> _Problem to solve_
Lines outside the range are not wanted. Give again exactly the lines between the line holding "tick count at" and the line holding "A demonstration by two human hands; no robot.", inclusive, from the listing below.

> _Data block_
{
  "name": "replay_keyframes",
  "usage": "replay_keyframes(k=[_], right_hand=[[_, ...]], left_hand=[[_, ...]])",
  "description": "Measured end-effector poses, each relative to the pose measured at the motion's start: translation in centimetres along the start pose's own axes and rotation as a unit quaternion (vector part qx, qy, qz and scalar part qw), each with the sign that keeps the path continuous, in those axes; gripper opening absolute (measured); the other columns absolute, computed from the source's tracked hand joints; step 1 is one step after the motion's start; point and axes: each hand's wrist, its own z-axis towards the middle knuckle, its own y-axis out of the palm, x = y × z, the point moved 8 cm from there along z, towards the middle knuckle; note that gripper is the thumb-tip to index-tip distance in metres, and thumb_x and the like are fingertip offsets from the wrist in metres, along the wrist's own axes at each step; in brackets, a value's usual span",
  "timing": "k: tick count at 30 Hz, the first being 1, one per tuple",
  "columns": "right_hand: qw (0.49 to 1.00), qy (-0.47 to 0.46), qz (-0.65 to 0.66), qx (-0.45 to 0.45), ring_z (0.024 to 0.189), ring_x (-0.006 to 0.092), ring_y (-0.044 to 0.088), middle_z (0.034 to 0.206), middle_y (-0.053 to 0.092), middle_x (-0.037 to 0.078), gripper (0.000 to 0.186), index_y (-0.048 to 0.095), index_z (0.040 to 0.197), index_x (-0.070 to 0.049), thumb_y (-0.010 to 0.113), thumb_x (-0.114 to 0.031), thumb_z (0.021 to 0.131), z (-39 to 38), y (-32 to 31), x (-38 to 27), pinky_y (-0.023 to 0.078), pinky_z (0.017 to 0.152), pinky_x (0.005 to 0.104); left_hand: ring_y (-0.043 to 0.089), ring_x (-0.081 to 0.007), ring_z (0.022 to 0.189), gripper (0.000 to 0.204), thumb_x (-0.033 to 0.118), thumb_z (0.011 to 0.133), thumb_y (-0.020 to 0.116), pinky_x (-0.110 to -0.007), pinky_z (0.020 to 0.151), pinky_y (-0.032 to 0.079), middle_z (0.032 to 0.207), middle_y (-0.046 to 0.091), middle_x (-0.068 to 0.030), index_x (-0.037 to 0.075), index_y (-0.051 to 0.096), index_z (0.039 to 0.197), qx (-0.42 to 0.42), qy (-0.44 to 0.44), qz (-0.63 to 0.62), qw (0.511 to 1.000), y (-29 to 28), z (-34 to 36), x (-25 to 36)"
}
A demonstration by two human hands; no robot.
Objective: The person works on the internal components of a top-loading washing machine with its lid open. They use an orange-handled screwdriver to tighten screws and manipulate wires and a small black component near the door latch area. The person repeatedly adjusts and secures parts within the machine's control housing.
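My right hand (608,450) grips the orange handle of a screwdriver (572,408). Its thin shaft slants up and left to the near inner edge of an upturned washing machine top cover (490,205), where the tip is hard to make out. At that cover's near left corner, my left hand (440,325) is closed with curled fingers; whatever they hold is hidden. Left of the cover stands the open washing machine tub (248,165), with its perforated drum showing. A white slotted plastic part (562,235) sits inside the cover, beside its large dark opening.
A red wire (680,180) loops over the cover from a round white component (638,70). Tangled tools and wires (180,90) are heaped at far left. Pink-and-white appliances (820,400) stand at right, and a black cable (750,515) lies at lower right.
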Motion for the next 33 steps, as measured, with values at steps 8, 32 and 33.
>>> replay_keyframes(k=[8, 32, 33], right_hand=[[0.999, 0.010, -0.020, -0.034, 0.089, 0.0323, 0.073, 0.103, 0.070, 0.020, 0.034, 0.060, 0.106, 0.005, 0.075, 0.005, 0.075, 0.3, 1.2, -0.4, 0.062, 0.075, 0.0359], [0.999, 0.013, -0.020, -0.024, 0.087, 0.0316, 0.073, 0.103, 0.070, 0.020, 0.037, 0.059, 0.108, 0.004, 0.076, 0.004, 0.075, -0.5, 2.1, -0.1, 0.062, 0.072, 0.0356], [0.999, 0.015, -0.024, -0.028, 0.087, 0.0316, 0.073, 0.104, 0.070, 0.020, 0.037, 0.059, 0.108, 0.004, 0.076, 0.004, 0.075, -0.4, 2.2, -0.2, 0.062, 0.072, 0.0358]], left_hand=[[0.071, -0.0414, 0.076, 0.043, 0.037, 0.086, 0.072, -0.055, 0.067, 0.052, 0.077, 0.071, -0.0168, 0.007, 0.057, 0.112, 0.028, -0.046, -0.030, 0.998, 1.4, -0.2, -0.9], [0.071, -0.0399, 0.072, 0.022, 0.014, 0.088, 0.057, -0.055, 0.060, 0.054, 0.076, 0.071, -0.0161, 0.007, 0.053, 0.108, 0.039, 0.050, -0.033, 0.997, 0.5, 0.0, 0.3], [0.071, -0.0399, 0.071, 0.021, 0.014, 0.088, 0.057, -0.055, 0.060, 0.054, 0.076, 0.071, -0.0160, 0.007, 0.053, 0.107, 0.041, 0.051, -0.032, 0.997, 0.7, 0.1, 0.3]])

> _Solution to the problem_
  "timing": "k: tick count at 30 Hz, the first being 1, one per tuple",
  "columns": "right_hand: qw (0.49 to 1.00), qy (-0.47 to 0.46), qz (-0.65 to 0.66), qx (-0.45 to 0.45), ring_z (0.024 to 0.189), ring_x (-0.006 to 0.092), ring_y (-0.044 to 0.088), middle_z (0.034 to 0.206), middle_y (-0.053 to 0.092), middle_x (-0.037 to 0.078), gripper (0.000 to 0.186), index_y (-0.048 to 0.095), index_z (0.040 to 0.197), index_x (-0.070 to 0.049), thumb_y (-0.010 to 0.113), thumb_x (-0.114 to 0.031), thumb_z (0.021 to 0.131), z (-39 to 38), y (-32 to 31), x (-38 to 27), pinky_y (-0.023 to 0.078), pinky_z (0.017 to 0.152), pinky_x (0.005 to 0.104); left_hand: ring_y (-0.043 to 0.089), ring_x (-0.081 to 0.007), ring_z (0.022 to 0.189), gripper (0.000 to 0.204), thumb_x (-0.033 to 0.118), thumb_z (0.011 to 0.133), thumb_y (-0.020 to 0.116), pinky_x (-0.110 to -0.007), pinky_z (0.020 to 0.151), pinky_y (-0.032 to 0.079), middle_z (0.032 to 0.207), middle_y (-0.046 to 0.091), middle_x (-0.068 to 0.030), index_x (-0.037 to 0.075), index_y (-0.051 to 0.096), index_z (0.039 to 0.197), qx (-0.42 to 0.42), qy (-0.44 to 0.44), qz (-0.63 to 0.62), qw (0.511 to 1.000), y (-29 to 28), z (-34 to 36), x (-25 to 36)"
}
A demonstration by two human hands; no robot.

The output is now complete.